From that I get: Rolled stats, max hit points, Psionics, Races of the Wild, Savage Species, Fiend Folio, Book of Exalted Deeds, Book of Vile Darkness, Libris Mortis, Heroes of Horror, with gear almost exclusively from MIC, and one player's character had a Artifact weapon.

One pair of players were told the valid sources when invited, then had to be reminded of them for three separate iterations of the characters. One guy's Dex score had to have started at a 19 before race/item/class/level bonuses were applied. (I had to reverse engineer his character to find out if it was close to legal).

It wasn't.

They didn't return after the third generation of the PCs got rejected. He didn't like that he couldn't have a Half Vamipre, Dire Necromancer with neat magic weapons and gear, and a Vow of Poverty at the same time.

Yeah, been there.
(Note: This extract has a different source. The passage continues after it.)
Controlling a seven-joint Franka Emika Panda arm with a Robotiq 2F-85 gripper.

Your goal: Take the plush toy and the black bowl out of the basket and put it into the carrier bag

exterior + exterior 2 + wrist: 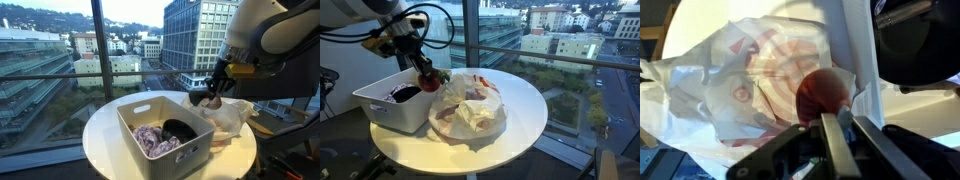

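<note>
My gripper point(213, 90) point(422, 70) point(838, 116) is shut on a reddish plush toy point(210, 100) point(429, 82) point(822, 92). It holds the toy in the air at the basket's edge, over the near side of the carrier bag point(232, 116) point(470, 105) point(730, 80). The bag lies crumpled on the round table beside the white basket point(135, 125) point(382, 108) point(865, 50). The black bowl point(180, 128) point(405, 93) point(915, 45) sits inside the basket.
A mauve-and-white fabric bundle point(155, 141) lies in the basket next to the bowl. The round white table point(100, 140) point(520, 100) stands close to a tall window with a vertical frame post point(98, 50).
</note>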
Well, not there exactly, but in the general area. I'm not sure I've known a serious DM who didn't have that issue at some point.
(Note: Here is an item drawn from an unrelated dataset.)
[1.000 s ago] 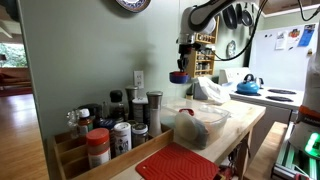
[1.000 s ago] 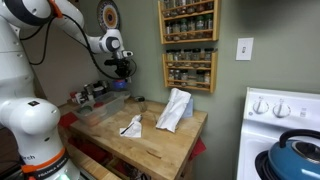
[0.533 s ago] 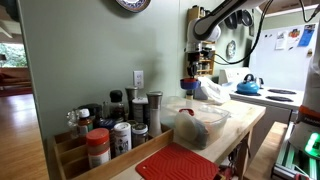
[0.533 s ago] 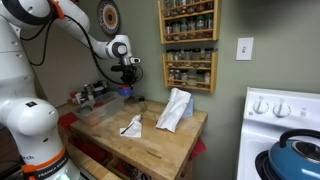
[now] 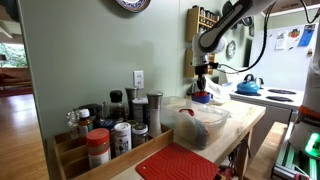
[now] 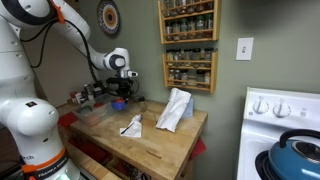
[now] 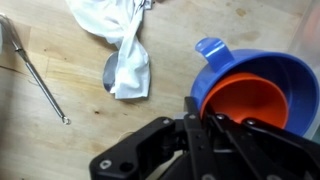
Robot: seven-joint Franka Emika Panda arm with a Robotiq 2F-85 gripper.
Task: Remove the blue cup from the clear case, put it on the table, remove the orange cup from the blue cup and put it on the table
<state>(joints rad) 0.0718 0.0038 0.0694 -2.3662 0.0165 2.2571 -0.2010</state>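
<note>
My gripper (image 5: 203,84) (image 6: 120,92) hangs low over the table (image 5: 245,121) (image 6: 160,150), just past the clear case (image 5: 196,119) (image 6: 96,114). It is shut on the rim of the blue cup (image 5: 202,98) (image 6: 119,103). In the wrist view the blue cup (image 7: 214,49) has the orange cup (image 7: 258,92) nested inside it, and my fingers (image 7: 203,112) clamp their near rim. The wooden table top (image 7: 60,130) lies below the cups. I cannot tell whether the cup touches the table.
A white cloth (image 7: 125,45) (image 6: 175,108) and a thin metal rod (image 7: 35,70) lie on the table near the cup. A second cloth (image 6: 132,126) lies closer to the front. Spice jars (image 5: 110,130), a red ridged mat (image 5: 180,162) and a blue kettle (image 5: 250,85) stand around.
My gripper has carried the blue cup, with the orange cup inside it, away from above the clear case and down towards the table. The case has not moved.
</note>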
I use a process very similar to Greg K. Players pitch a concept as much as a character sheet. I've had a character pitch as a concept that he wanted to ride a dinosaur and shoot laser beams from his eyeballs. I had to think about that one for a while before saying, "Ok, I think we can manage that but it's probably not a suitable concept for a 1st level character. However, we could start you with a character that could eventually acquire a dinosaur steed and shoot lasers from his eyes. Let's discuss some options for where you come from based on this idea about where you are going." My first inclination was to just say, "No."
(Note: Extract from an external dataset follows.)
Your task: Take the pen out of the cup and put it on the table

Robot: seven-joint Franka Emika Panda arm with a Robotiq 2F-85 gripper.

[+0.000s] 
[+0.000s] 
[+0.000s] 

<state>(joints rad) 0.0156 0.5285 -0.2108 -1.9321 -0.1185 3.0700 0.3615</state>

This was the same player that (after this character met an untimely end) pitched as a concept the blue hobgoblin fighter/feyborne that could grow into a giant mentioned in a prior post, and who got that approved. My first inclination was to just say, "No." but I eventually approved it after working out a background that actually worked.

But I'm in the great advantageous situation of having a long house rule document where I've basically said, "I'll approve pretty much anything made with these rules and absolutely nothing that isn't in it." That leaves me only worried about wacky concepts, not broken mechanics.